Acute respiratory distress syndrome causes a heterogeneous lung injury, and without protective mechanical ventilation a secondary ventilator-induced lung injury can occur. To ventilate noncompliant lung regions, high inflation pressures are required to 'pop open' the injured alveoli. The temporal impact, however, of these elevated pressures on normal alveolar mechanics (that is, the dynamic change in alveolar size and shape during ventilation) is unknown. In the present study we found that ventilating the normal lung with high peak pressure (45 cmH₂0) and low positive end-expiratory pressure (PEEP of 3 cmH₂O) did not initially result in altered alveolar mechanics, but alveolar instability developed over time.

Methods

Anesthetized rats underwent tracheostomy, were placed on pressure control ventilation, and underwent sternotomy.

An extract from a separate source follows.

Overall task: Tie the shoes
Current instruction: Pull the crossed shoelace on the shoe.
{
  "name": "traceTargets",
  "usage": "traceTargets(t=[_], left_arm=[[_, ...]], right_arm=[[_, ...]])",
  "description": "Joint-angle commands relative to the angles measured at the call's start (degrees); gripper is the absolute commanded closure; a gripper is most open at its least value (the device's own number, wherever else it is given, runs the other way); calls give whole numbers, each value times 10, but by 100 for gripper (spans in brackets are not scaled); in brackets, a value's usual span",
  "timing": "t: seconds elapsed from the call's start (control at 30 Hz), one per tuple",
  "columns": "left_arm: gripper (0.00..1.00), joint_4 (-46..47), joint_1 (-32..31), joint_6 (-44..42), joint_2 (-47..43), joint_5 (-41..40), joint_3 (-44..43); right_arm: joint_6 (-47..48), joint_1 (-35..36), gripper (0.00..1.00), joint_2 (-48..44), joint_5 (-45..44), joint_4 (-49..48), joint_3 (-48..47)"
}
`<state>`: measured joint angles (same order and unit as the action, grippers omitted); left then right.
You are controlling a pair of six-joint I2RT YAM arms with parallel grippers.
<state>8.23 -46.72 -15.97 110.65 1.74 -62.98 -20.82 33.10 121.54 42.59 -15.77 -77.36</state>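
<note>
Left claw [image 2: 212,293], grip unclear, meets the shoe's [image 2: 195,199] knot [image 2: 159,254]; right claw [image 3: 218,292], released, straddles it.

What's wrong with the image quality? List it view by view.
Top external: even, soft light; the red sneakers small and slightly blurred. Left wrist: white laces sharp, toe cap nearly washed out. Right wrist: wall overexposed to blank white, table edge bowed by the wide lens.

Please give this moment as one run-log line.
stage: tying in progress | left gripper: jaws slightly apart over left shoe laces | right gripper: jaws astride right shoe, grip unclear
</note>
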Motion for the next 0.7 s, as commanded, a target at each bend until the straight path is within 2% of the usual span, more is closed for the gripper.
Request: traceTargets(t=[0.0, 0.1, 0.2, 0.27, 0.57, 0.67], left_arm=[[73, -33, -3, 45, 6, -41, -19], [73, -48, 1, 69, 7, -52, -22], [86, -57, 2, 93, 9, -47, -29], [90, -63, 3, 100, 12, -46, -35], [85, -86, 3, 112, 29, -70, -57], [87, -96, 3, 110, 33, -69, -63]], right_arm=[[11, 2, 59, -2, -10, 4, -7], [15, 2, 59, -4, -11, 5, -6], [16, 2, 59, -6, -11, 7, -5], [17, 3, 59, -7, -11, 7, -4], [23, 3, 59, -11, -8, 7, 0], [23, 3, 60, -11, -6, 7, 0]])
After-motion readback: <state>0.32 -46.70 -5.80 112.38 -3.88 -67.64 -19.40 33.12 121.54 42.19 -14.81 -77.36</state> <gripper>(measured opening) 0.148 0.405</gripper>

Rats were then assigned to one of three ventilation strategies: control group (n = 3, P_control = 14 cmH₂O, PEEP = 3 cmH₂O), high pressure/low PEEP group (n = 6, P_control = 45 cmH₂O, PEEP = 3 cmH₂O), and high pressure/high PEEP group (n = 5, P_control = 45 cmH₂O, PEEP = 10 cmH₂O). In vivo microscopic footage of subpleural alveolar stability (that is, recruitment/derecruitment) was taken at baseline and than every 15 minutes for 90 minutes following ventilator adjustments. Alveolar recruitment/derecruitment was determined by measuring the area of individual alveoli at peak inspiration (I) and end expiration (E) by computer image analysis. Alveolar recruitment/derecruitment was quantified by the percentage change in alveolar area during tidal ventilation (%I – EΔ).

Results

Alveoli were stable in the control group for the entire experiment (low %I – EΔ). Alveoli in the high pressure/low PEEP group were initially stable (low %I – EΔ), but with time alveolar recruitment/derecruitment developed. The development of alveolar instability in the high pressure/low PEEP group was associated with histologic lung injury.

Conclusion

A large change in lung volume with each breath will, in time, lead to unstable alveoli and pulmonary damage. Reducing the change in lung volume by increasing the PEEP, even with high inflation pressure, prevents alveolar instability and reduces injury. We speculate that ventilation with large changes in lung volume over time results in surfactant deactivation, which leads to alveolar instability.